A Beija-Flor de Nilópolis não recebeu nenhuma nota 10 no quesito Enredo em 2019. E não foi a escolha do tema, os 70 anos da agremiação, o grande vilão. A escola foi penalizada pela opção de transformar em fábulas sua proposta.

O jurado Johnny Soares reclamou da citação mais antiga de um enredo da Beija-Flor ter sido o ano de 1970. Ele 4,8 para concepção e 5 para realização, no total da nota 9,8.

“Como a Beija-Flor foi criada em 1948, conforme informações do livro abre-alas, sente-se a falta de fatos e dados, ao longo do desfile, que apresentem memórias de uma história tão longeva”, disse o jurado, que ainda citou a alusão feita pela alegoria 2 (raposa e uvas) e que ela se encaixaria melhor na alegoria 5 das críticas.

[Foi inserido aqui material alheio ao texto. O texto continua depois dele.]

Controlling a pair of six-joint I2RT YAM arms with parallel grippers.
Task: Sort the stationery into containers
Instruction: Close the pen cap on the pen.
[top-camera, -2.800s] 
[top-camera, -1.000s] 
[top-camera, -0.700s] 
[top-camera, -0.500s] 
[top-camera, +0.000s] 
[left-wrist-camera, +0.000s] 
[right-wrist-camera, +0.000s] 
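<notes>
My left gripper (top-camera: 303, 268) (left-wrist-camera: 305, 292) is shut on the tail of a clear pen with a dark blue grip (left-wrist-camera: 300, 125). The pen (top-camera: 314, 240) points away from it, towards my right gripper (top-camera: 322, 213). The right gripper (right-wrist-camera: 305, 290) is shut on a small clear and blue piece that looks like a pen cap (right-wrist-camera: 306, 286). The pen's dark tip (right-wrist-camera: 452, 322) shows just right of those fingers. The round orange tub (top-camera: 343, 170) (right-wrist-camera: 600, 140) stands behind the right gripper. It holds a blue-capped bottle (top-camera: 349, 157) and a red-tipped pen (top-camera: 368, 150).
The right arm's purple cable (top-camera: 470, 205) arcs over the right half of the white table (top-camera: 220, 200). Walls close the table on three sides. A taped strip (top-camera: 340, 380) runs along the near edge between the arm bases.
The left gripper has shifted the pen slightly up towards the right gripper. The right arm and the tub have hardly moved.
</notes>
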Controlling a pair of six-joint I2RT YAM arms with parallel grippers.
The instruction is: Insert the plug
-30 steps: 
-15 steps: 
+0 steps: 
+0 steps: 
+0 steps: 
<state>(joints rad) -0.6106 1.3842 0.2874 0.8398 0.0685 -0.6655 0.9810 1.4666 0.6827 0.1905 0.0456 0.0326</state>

Para o jurado Pérsio Gomyde, a ideia das fábulas para explicar o enredo careceu de mais clareza. Ele deu 4,9 para concepção e 4,9 para realização.

“A utilização de fábulas para roteirizar o desfile carecem de uma maior clareza quanto a moral das mesas, principalmente, nos setores 2 (raposas e uvas) e setor 3 (galinha dos ovos de ouro)”, disse o julgador, que ainda questionou a fantasia da ala que representava o enredo “Ratos e Urubus”.

Quem também deu 9.9 para o enredo da Beija-Flor foi o jurado Artur Gomes, que também criticou o uso das fábulas.

“As fábulas apresentadas não permitiram estabelecer clara conexão entre a moral de suas estórias e os setores. A materialização do enredo mostrou-se irregular com algumas situações plástico-visuais não trasmitindo o sentido proposta”.

O julgador Marcelo Antonio Masô tirou 0,1 décimo e também criticou o uso das fábulas.